Another important consideration is that this should be a "live" corrector - meaning it should provide correction on incomplete words. Peter's version works on completed fragments. In practise, this means that the filtering he does - looking at only those candidates in the dictionary - is infeasible. In many cases, it would take more than 1 or 2 edits to turn a query into a valid item name.

Sometimes a completed query doesn't even have this property - its very common when using stockroom to omit the "minecraft:" part of the item ID, as it doesn't really help discriminate between very many items. Our corrector should be able to handle this - and that means that a simple 1 or 2 edit candidate set just won't cut it.

A more interesting question is weather we should consider the "minecraft:" part of the wrod at all.

Language model

The language model is also quite interesting in this application, because it's hard to work out what a good value would be.

A simple idea we could exploit is to reason that a query is more likely if we have more of the item in the system. For this, we could just use the item count in the storage system. A little bit more thought should convince you that that probably isn't a great solution. By far the most common item in the system is frequently cobblestone, but that isn't necessarily the most common retrieval request

We need the system to encode how useful an item is to us. And unfortunately, there aren't really any operations we can do on the names of items alone to generate this. The only real way of knowing is to measure.

For now, I'm going to just assume everything is equally likely. But in the future, I would like to learn and get a bit better. Therefore, I'm going to add a logger to VATM that will record withdrawals. In the future, we can hopefully use this data to learn a better language model.

To do this, I am adding telemetry to stockroom-terminal. It's going to record the number of times a given item is requested.

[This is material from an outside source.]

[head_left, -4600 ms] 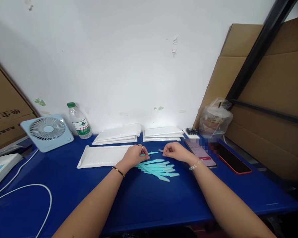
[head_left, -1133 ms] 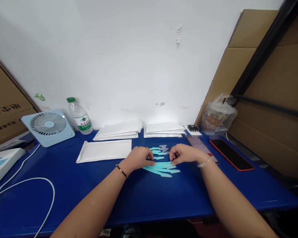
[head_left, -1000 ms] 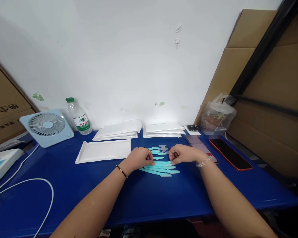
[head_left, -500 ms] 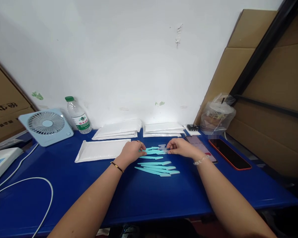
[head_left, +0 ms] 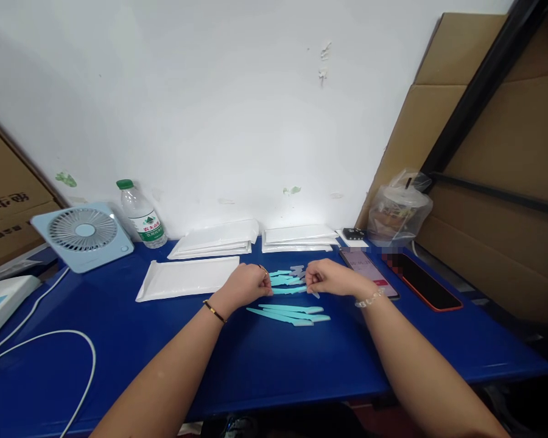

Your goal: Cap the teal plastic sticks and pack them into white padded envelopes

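Several thin turquoise plastic strips (head_left: 288, 314) lie in a loose pile on the blue table (head_left: 265, 365). My left hand (head_left: 245, 285) pinches one end of a turquoise strip (head_left: 288, 290) held just above the table. My right hand (head_left: 326, 278) is closed on that strip's other end, where a small grey tip (head_left: 315, 294) pokes out. Behind the hands lie more turquoise pieces (head_left: 283, 277) and a few grey caps (head_left: 296, 268). A flat white padded envelope (head_left: 187, 277) rests to the left of my left hand.
Two stacks of white envelopes (head_left: 256, 238) sit by the wall. A water bottle (head_left: 141, 214) and a small blue fan (head_left: 81, 233) stand at the back left, with a white cable (head_left: 50, 340). Two phones (head_left: 393, 277) and a bagged drink cup (head_left: 398, 210) are on the right; cardboard flanks both sides.
Both hands drew back from the far group of pieces and now hold one turquoise strip between them. The pile near me has fewer strips than a second ago.
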A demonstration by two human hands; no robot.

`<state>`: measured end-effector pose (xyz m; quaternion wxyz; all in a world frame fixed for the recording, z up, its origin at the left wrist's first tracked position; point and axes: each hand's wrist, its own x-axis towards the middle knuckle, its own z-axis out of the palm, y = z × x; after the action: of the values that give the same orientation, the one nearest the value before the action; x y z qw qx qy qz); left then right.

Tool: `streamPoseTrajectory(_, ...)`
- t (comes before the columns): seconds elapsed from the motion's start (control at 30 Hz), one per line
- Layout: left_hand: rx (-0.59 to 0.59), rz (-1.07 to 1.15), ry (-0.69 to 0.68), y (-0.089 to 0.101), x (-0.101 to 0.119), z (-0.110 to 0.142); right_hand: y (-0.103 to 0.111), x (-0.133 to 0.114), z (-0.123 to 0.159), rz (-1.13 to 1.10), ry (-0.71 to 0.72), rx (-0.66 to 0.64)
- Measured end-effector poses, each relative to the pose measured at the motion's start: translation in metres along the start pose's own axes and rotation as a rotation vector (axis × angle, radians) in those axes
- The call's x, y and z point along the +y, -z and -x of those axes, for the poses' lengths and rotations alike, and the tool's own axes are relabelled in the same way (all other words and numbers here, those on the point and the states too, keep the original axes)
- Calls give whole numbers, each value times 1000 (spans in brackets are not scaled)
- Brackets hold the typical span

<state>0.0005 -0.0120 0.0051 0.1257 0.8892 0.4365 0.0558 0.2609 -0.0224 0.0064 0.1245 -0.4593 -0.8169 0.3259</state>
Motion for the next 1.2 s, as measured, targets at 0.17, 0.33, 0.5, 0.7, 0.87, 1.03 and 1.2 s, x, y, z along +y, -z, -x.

I'm also going to add laplace smoothing. This is so that weird items that don't appear very often don't get totally ignored by the system, but simply de-prioritised.

Error model

The error model for our system needs to capture the probability that a given query really represents a given candidate. For peter, he has different classes of candidates with varying likelihoods. We don't have that - our candidate generator does not encode information like that. Instead, we need a metric that can somehow discern how likely a given query-candidate pair is.

For this, we will use string similarity. In this case, levenshtein similarity - but "edit distance" would be just as good.